*Exercise*
Stop after the line with "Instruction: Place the"; until then, please copy every line of the records word for word from the first.

*Material to process*
BEGIN

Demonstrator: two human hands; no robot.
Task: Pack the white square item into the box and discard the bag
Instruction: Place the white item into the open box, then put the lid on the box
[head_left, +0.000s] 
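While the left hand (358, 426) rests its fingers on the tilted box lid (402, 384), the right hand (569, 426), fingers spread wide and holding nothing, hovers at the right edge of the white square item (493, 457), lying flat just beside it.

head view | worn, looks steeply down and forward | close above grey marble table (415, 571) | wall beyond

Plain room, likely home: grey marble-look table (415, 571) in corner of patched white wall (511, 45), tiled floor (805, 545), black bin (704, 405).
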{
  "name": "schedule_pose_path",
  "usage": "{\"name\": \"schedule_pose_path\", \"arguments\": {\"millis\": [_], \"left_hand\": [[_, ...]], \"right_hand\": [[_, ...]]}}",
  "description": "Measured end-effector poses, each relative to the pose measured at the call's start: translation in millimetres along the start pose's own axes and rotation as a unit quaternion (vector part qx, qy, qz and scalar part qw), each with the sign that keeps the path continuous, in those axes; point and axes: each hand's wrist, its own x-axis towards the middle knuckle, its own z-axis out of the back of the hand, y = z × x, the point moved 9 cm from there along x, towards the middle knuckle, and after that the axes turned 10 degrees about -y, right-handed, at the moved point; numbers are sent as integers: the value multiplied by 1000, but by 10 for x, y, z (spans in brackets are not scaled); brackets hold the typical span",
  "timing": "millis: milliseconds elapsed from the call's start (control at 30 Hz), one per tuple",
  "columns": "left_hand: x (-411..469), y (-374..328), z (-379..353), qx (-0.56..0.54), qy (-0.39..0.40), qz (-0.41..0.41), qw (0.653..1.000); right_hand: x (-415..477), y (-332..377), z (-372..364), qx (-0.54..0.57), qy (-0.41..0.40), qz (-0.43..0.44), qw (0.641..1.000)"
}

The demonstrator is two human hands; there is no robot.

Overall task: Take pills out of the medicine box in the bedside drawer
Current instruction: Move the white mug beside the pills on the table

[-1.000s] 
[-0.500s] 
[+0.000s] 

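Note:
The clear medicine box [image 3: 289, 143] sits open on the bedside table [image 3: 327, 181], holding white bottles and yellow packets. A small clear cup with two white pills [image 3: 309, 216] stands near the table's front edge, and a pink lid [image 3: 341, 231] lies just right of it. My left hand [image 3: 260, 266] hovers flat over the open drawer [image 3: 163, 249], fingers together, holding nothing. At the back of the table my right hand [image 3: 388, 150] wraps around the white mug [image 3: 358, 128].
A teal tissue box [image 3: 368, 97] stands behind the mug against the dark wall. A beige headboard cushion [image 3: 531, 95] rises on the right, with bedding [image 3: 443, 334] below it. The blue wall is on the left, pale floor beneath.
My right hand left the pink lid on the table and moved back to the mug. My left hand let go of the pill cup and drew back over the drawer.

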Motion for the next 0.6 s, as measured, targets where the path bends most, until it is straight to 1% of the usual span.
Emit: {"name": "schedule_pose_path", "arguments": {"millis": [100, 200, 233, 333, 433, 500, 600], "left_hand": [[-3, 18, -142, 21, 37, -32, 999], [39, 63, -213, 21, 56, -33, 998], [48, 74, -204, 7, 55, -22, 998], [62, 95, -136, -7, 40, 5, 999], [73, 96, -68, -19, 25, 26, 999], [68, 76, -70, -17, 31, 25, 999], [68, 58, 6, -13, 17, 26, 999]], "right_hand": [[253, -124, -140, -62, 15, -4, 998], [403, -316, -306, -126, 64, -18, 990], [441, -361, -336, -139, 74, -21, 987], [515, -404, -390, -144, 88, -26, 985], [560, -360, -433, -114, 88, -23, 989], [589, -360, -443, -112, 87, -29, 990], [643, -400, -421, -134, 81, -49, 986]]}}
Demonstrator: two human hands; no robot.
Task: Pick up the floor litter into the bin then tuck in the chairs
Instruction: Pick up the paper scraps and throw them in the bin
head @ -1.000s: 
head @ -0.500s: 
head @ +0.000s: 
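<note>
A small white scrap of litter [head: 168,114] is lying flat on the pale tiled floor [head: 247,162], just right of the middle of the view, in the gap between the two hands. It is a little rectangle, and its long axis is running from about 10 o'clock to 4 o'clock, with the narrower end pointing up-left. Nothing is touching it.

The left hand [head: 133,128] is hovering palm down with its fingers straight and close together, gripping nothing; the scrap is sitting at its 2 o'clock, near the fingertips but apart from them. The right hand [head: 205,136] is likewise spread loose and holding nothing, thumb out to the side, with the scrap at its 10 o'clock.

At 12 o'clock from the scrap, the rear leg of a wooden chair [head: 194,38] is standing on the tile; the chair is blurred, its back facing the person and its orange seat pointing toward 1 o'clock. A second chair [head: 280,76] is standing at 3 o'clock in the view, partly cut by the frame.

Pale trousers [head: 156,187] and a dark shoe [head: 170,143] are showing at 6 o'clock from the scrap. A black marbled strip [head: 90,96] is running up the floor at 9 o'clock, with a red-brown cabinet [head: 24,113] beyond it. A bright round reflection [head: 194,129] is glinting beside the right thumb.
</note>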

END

*Output of the exercise*
Demonstrator: two human hands; no robot.
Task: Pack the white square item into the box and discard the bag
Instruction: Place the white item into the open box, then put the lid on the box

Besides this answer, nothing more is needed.